Market Finds: Meet The Classic Mercedes-Benz That’s Perfect For Sitting In Traffic

Meet The Classic Mercedes-Benz That’s Perfect For Sitting In Traffic

By Andrew Golseth
April 13, 2016

Photography Courtesy of Auctions America

In case you haven’t picked up on it, we here at Petrolicious are big advocates of driving. There’s no replacement for some spirited time behind the wheel of your favorite classic. But if you get a tad fatigued from all that vigorous driving or live in an area with a ton of congestion, we don’t blame you for wanting to take a break and letting someone else take the helm for a bit—especially if it’s in the back seat of, say, something like this 1969 Mercedes-Benz 600 SWB Sedan.

If you’re riding as a passenger, you may as well do so in something comfortable, full of amenities, and of a tasteful vintage. Sure, a Detroit land yacht from the ’70s is plush enough for the Friday night cruise down the strip, but if you’re looking for something with a bigger statement, it’s hard to beat a Mercedes-Benz 600—even a full-sized Landaulet variant was grand enough for Saddam Hussein’s ego. Speaking of, you wouldn’t believe where that communistic cruiser is currently garaged.

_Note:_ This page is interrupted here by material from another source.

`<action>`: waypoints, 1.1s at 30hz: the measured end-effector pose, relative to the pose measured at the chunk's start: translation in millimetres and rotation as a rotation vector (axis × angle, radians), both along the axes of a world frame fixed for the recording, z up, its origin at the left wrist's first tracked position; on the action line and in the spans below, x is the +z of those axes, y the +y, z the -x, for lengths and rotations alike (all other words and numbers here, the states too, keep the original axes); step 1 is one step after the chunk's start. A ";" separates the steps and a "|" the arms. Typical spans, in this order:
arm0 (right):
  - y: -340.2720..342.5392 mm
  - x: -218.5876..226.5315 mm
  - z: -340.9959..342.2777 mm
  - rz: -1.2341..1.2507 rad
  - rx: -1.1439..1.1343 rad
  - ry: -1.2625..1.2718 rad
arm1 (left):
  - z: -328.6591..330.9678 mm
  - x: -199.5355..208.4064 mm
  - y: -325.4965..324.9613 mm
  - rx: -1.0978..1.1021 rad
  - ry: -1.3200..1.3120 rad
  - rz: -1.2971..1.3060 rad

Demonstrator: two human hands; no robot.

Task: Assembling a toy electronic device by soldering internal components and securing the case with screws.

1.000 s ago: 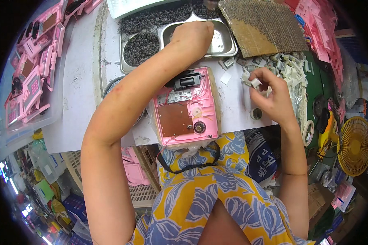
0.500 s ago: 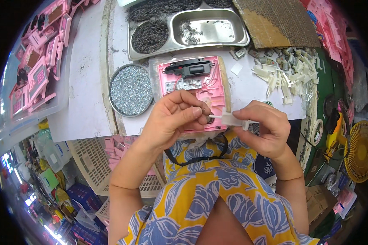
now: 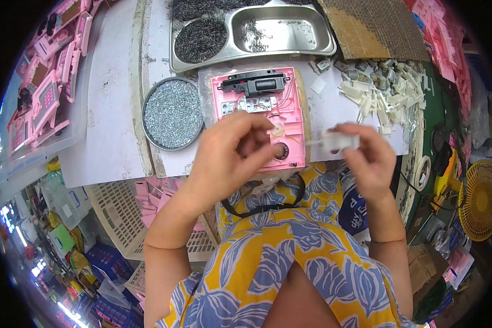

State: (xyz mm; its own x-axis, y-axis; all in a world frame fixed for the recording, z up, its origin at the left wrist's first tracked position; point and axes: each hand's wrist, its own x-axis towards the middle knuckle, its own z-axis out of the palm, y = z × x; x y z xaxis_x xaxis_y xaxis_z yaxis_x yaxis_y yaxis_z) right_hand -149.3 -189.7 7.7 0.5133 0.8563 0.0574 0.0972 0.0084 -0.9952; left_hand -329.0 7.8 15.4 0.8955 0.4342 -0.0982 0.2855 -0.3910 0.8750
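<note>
My right hand (image 3: 373, 158) pinches a white plastic piece with a thin stem (image 3: 338, 142), blurred by motion, just right of a pink plastic casing (image 3: 296, 117). Over the casing's left side is my left hand (image 3: 232, 145), thumb and forefinger apart, with nothing visible between them. Its other fingers curl underneath, partly hidden. A black mechanism (image 3: 255, 83) lies across the casing's far end, with a metal plate (image 3: 236, 106) and thin red wires nearer me. A round black part (image 3: 281, 151) sits by my left thumb.
Left of the casing stands a round dish of small silvery screws (image 3: 173, 112). Beyond is a steel tray (image 3: 329, 50) with dark springs. White plastic parts (image 3: 378, 101) lie heaped to the right near cardboard (image 3: 380, 30). A bin of pink casings (image 3: 87, 117) stands far left.
My right hand has moved the white piece rightward, away from my left hand. The fingers of my left hand have spread from a pinch. The view has shifted slightly.
</note>
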 end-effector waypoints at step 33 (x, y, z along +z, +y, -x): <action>51.8 -34.0 -22.4 -0.085 0.214 -0.815 | 10.1 -45.4 -15.7 -0.096 -0.305 -0.364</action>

With a near twenty-year production run between 1963 and 1981 fewer than 2,700 were produced in total—of which, 2,190 were SWB sedans. In typical German fashion, when these mostly ‘municipal’ limousines debuted in 1963, they were some of the finely-finished and highly complex engineered automobiles ever produced—still quite spectacular rides even by today’s standards.

Featuring the largest engine in the Mercedes fleet at the time, this Big Benz is powered by a 250 horsepower 6.3-liter V-8 mated to a silky four-speed automatic that’s claimed to be powerful enough to move this hulk at 127 mph—not bad for nearly three tons of steel. Disc brakes at all four help keep the train on track and the adjustable air suspension provides optimal ride quality no matter the road condition.

Those are all noteworthy features, but the real impressive/perplexing engineering highlight is the engine-driven 2,176 psi hydraulic pressure system that powers the sunroof, seat adjusters, trunk lid, automatic closing doors, suspension dampening and ride height, HVAC system, and windows—about that whole “Germans over-engineer everything,” this takes the cake. This chariot is thee flagship of flagships and I don’t think it’ll ever be topped—largely because nobody’s mad enough to use such an… intricate hydraulic system again. And you thought your BMW 7 series replacement window regulator was expensive, please—for what it’s worth, the company later ditched it in favor of a hydropneumatic system helped by Citroën’s expertise.

This ’67 SWB is finished in a dark non-metallic navy on beautiful matching leather upholstery—just look at that warm wood trim contrast. The cabin is minimalistic in design but is stuffed with features cleanly integrated throughout including a minibar in the center console. Preferred by celebrities, royalty, and dictators alike, the Mercedes Benz 600 might be the greatest limousine ever produced. We like this one because, without an interior divider and other over-the-top features, it’s pretty much as close to a “normal” sedan as the 600 gets.

Don’t you deserve the world’s finest motorway luxury—assuming it’ll fit in your garage?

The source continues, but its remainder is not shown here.